▸ **DATA EXTRACT**:
•••

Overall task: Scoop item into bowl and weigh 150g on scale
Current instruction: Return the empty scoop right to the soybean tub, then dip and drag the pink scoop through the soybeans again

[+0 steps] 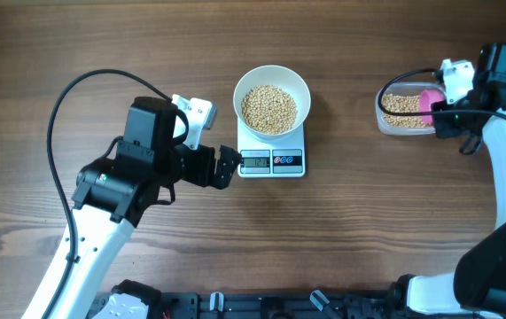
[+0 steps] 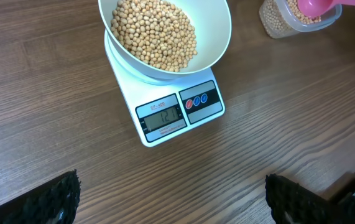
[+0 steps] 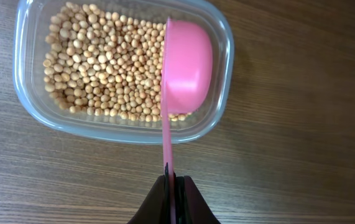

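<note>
The white bowl (image 1: 304, 89) stands on the scale (image 1: 271, 162) at mid-table, holding a heap of beige beans (image 1: 268, 108). In the left wrist view the bowl (image 2: 213, 28) and the scale (image 2: 180, 112) lie ahead; the display's digits are too blurred to read. My left gripper (image 1: 226, 167) is open just left of the scale's front strip, its fingers (image 2: 59, 199) wide apart over bare wood with nothing between them. My right gripper (image 3: 172, 186) is shut on the handle of a pink scoop (image 3: 186, 68), whose cup lies on its side over the beans (image 3: 102, 68).
A clear plastic tub (image 3: 121, 132) with a layer of beans sits at the far right (image 1: 384, 113), with the right arm beside it. The left arm's black cable (image 1: 58, 115) loops over the table's left side.
</note>
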You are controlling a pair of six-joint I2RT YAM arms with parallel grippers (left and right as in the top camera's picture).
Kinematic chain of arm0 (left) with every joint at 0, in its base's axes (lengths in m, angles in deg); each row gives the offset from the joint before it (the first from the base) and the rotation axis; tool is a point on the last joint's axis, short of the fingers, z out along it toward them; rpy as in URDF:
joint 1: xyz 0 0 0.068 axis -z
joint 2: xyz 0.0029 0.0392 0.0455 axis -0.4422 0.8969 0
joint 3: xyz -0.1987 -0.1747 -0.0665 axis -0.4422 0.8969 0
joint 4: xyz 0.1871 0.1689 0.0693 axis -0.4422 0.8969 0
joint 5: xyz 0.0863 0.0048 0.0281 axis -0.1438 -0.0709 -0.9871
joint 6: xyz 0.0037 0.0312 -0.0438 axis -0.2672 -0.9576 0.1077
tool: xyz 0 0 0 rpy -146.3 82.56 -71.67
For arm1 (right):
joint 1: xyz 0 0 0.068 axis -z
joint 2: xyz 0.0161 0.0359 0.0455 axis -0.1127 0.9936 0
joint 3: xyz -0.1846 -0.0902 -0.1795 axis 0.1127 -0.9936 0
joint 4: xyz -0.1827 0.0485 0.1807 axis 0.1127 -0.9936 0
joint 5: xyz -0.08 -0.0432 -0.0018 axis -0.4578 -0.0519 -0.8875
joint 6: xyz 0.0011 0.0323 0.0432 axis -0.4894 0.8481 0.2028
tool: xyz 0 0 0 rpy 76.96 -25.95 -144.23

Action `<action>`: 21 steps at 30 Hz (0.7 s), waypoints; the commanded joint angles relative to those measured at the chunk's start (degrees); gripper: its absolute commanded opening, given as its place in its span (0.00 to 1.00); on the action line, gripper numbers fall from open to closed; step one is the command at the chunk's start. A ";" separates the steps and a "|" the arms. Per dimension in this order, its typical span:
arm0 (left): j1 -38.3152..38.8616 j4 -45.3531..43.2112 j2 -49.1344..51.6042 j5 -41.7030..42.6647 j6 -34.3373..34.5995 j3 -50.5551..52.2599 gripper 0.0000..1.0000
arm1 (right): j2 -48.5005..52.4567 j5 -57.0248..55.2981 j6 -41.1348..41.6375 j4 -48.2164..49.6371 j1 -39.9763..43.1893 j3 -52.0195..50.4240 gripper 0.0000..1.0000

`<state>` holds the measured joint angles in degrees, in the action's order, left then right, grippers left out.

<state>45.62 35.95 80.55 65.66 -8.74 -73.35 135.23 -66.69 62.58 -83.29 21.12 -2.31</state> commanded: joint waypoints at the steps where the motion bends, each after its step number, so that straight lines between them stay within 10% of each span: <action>1: -0.37 0.00 -0.35 0.50 0.31 -0.02 1.00 | 1.84 2.93 -0.90 0.11 -0.68 -0.07 0.04; 21: -0.37 0.00 -0.35 0.50 0.31 -0.02 1.00 | 1.95 15.96 -1.20 -3.08 -1.64 -0.07 0.04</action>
<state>45.62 35.95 80.55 65.66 -8.74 -73.35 136.28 -56.68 62.36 -86.13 19.72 -2.31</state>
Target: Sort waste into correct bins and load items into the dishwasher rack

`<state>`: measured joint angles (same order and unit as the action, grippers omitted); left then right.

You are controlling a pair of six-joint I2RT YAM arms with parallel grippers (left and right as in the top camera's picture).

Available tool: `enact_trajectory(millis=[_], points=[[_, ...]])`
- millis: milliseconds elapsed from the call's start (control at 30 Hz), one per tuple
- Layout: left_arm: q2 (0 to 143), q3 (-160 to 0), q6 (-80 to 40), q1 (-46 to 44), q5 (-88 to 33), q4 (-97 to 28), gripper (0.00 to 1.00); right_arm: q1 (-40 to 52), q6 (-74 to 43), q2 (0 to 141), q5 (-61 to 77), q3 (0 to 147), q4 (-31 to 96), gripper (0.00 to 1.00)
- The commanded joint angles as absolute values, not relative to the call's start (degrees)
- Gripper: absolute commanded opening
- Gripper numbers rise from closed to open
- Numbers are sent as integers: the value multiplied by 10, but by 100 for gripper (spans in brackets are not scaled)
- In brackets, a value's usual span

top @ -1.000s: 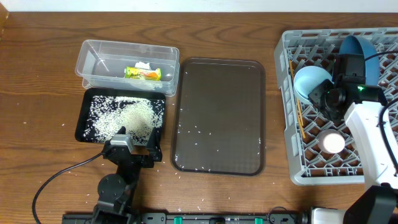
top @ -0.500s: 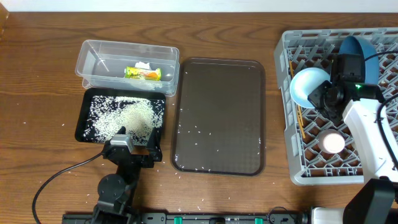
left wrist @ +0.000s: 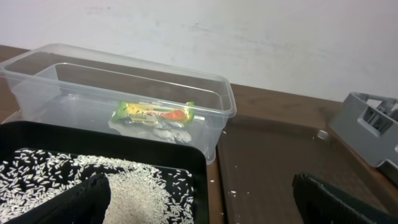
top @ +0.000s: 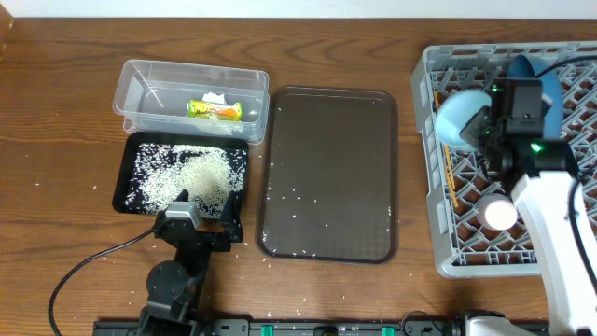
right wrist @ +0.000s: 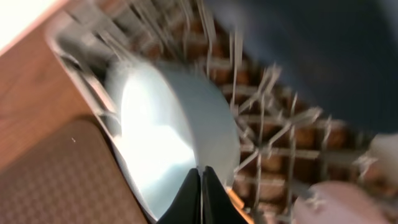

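White blue-rimmed bowl [top: 459,117] is gripped tilted by closed right pincer [right wrist: 200,185] for racking in grey lattice crate [top: 437,224]; left pincer [left wrist: 205,202] is left wide open, empty.

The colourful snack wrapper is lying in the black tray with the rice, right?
Not quite. The snack wrapper lies in the clear tub, not the black tray. Only the rice is in that tray. The left wrist view shows it.

brown serving tray [top: 326,140] lies on wooden table [top: 56,112].
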<state>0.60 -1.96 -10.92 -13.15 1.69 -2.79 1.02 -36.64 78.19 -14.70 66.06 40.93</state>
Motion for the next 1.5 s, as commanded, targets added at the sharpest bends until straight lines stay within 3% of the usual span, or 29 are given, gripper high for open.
enact_trajectory(millis=[0, 200, 400, 500, 767, 1167, 1233, 1300, 1467], points=[[2, -2, -114, -128, 20, -39, 96, 31, -259, 740, -267, 674, 402, 1], [2, -2, -114, -128, 20, -39, 96, 52, -201, 747, -404, 674, 412, 1], [2, -2, -114, -128, 20, -39, 96, 53, -203, 771, -303, 674, 426, 1], [2, -2, -114, -128, 20, -39, 96, 52, -352, 783, -270, 674, 476, 26], [2, -2, -114, -128, 20, -39, 96, 53, -509, 838, -205, 674, 503, 37], [2, -2, -114, -128, 20, -39, 96, 52, -557, 893, -208, 674, 486, 48], [2, -2, -114, -128, 20, -39, 96, 52, -557, 893, -208, 674, 486, 43], [2, -2, -114, -128, 20, -39, 96, 52, -557, 894, -210, 674, 487, 30], [2, -2, -114, -128, 20, -39, 96, 52, -558, 912, -207, 673, 495, 30]])
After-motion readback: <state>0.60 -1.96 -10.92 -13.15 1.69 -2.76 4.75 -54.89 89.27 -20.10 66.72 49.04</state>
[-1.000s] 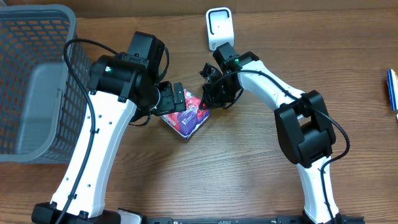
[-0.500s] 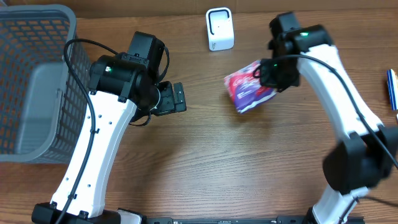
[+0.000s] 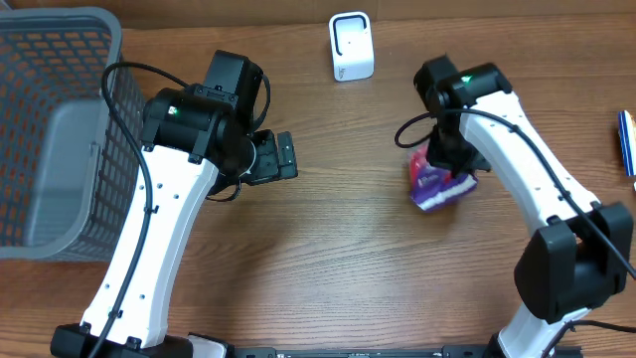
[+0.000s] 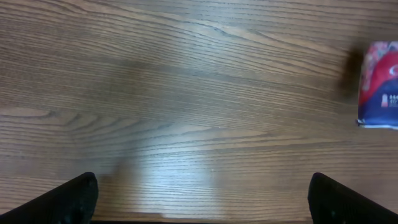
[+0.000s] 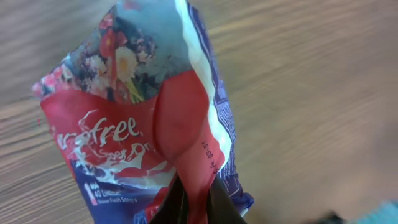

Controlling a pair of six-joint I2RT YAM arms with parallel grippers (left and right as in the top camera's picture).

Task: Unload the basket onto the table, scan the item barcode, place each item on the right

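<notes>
Overhead view is showing a brown wood-grain table [image 3: 328, 278] carrying the whole workspace. A grey plastic mesh basket [image 3: 60, 60] is sitting at the far left edge, well apart from the work, probably serving as a drop-off bin.

The left arm is reaching in from the near left. The left gripper [image 3: 281, 157] is hanging over bare wood with its fingers spread wide and nothing between them. The left wrist view is confirming this, with the black fingertips [image 4: 68, 199] standing at opposite edges of the frame. This posture is leaving the centre free for the other arm.

The right arm is arching in from the near right. The right gripper [image 3: 445, 164] is clamped on a red, white and purple soft plastic-film packet [image 3: 443, 189], pinching a fold of film so that the body is hanging from the fingers. The right wrist view is showing the packet [image 5: 143, 124] by its printed face. No barcode is appearing in any view. Whether the packet is touching the table cannot be determined.

A small white box-shaped barcode scanner [image 3: 351, 46] is standing at the far centre. The packet is hanging well apart from it, to the right and nearer. Judgement: the packet is needing transport to the scanner, barcode side turned toward it.

A blue object [image 3: 627, 139] is showing at the right edge, cut off.
</notes>
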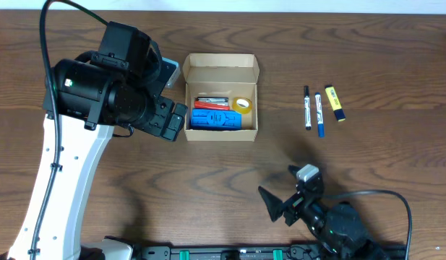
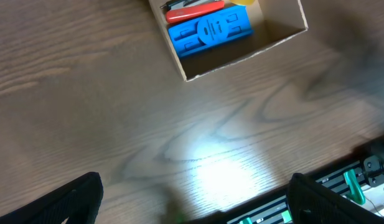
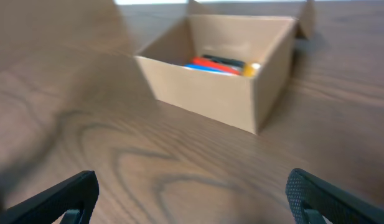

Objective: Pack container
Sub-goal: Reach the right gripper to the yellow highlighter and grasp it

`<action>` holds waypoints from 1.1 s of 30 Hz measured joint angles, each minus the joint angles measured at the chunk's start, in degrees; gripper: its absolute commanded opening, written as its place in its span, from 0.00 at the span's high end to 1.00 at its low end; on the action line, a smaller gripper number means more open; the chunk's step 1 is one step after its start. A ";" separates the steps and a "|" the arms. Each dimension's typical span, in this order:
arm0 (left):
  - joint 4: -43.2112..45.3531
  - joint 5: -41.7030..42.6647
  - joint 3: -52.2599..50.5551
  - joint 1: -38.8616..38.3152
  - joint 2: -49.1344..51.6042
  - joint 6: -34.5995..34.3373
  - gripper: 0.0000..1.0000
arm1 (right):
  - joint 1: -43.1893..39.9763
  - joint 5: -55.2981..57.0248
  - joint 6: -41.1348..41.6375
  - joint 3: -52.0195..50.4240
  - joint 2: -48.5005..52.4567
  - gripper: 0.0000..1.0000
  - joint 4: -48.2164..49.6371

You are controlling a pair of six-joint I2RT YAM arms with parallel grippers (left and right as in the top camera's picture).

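Note:
The container [image 1: 220, 135] is a small open kraft box with its flap lid folded back. It stands at mid-table and holds a blue block [image 1: 215, 120], a red item [image 1: 212, 105] and a yellow tape roll [image 1: 242, 105]. My left gripper [image 1: 173, 120] hovers open just left of the box. In the left wrist view the container [image 2: 241, 55] lies ahead of the left gripper [image 2: 195, 202], which has nothing in it. My right gripper [image 1: 282, 193] is open near the front edge. Seen from the right wrist, the right gripper [image 3: 192, 196] faces the container [image 3: 204, 93] from some distance.
A black marker [image 1: 307, 107], a blue marker [image 1: 319, 114] and a yellow highlighter [image 1: 335, 103] lie side by side on the wooden table, right of the box. A black rail with green fittings [image 2: 341, 183] runs along the table's front edge.

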 measured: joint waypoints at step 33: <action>0.09 0.02 0.00 0.00 0.00 0.00 0.05 | -30.18 -9.62 -13.03 31.47 54.93 0.01 1.33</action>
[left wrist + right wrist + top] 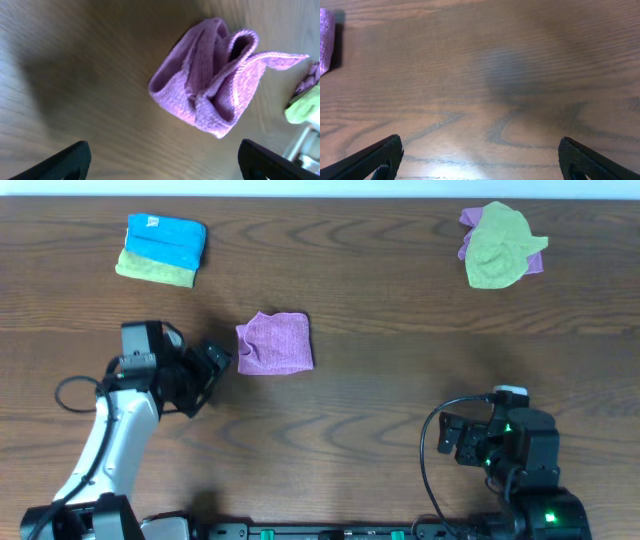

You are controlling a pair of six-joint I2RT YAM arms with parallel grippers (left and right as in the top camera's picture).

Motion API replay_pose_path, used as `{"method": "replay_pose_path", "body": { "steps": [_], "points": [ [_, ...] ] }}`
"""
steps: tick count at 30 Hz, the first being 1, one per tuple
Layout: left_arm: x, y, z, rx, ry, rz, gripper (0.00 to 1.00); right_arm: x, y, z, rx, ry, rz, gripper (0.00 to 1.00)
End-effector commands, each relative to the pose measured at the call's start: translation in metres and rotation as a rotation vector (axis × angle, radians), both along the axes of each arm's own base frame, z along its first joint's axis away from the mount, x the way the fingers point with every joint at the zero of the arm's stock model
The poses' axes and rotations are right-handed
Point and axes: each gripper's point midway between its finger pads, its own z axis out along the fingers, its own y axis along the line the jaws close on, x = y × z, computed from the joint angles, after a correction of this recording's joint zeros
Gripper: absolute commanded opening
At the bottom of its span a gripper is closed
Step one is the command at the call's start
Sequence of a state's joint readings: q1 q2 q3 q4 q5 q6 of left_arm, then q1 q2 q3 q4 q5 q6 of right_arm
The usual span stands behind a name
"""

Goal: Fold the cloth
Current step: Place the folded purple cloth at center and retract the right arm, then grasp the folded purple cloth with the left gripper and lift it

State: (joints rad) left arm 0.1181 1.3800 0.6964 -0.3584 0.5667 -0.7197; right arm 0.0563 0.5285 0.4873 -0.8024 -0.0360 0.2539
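Observation:
A purple cloth (275, 343) lies folded into a small square near the middle of the wooden table; in the left wrist view (215, 80) its layered folds and loose edges show. My left gripper (215, 362) is open and empty, just left of the cloth, apart from it; its fingertips (162, 160) frame bare wood. My right gripper (452, 438) is open and empty at the front right, far from the cloth; its fingertips (480, 157) frame bare wood. The cloth's edge shows at the far left of the right wrist view (325, 40).
A folded stack of a blue cloth (166, 238) on a yellow-green cloth (155, 272) lies at the back left. A crumpled green cloth (497, 248) over a purple one (470, 220) lies at the back right, also glimpsed in the left wrist view (302, 107).

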Motion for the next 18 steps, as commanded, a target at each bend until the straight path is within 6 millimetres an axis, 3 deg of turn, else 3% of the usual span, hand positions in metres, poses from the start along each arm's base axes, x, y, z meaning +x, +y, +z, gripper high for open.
{"method": "replay_pose_path", "body": {
  "steps": [1, 8, 18],
  "points": [
    [-0.005, -0.008, -0.010, -0.084, -0.001, 0.034, 0.95, -0.001, -0.004, -0.001, -0.003, 0.001, -0.030, 0.99],
    [0.004, -0.011, -0.026, -0.102, -0.046, 0.066, 0.98, 0.000, -0.004, -0.001, -0.003, 0.000, -0.030, 0.99],
    [0.031, -0.039, -0.042, -0.162, -0.073, 0.064, 1.00, 0.000, -0.004, -0.001, -0.003, 0.001, -0.030, 0.99]
  ]
}}
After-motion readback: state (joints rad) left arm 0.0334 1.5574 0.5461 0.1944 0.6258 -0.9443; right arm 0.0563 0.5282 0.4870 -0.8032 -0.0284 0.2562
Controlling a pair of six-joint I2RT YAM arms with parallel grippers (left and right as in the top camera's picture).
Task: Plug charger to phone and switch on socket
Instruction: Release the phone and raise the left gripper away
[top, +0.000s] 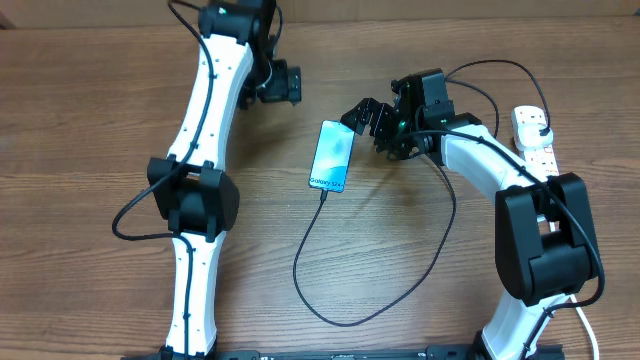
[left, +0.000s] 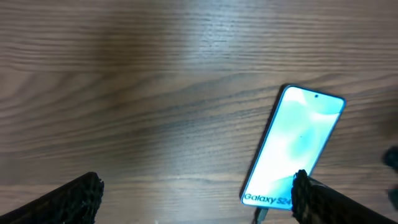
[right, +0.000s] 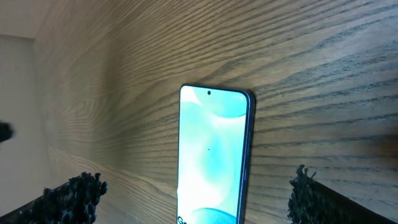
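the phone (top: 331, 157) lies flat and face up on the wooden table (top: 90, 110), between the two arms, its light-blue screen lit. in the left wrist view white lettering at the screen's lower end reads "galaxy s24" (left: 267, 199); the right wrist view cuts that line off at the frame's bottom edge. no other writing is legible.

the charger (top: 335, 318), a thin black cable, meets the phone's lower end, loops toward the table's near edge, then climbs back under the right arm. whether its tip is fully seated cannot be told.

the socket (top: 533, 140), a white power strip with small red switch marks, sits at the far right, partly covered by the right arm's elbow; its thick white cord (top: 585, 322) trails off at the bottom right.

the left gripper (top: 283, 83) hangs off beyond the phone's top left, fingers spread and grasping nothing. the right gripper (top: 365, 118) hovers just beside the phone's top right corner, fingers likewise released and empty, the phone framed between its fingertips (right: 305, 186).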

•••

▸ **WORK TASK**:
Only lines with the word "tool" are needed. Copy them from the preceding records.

▸ **ANSWER AREA**:
Kinematic chain of arm0 (left) with every joint at 0, in its base's axes (lengths in m, angles in deg); each row gives the offset from the joint before it (the first from the base) and the rotation axis; tool is a point on the last joint's axis, short of the fingers, z out along it toward them; rpy as in URDF:
tool: xyz 0 0 0 rpy -146.3 82.56 -71.67
tool: xyz 0 0 0 rpy 76.96 -25.95 -144.23
Available tool: `enact_trajectory(millis=[_], points=[[_, ...]])`

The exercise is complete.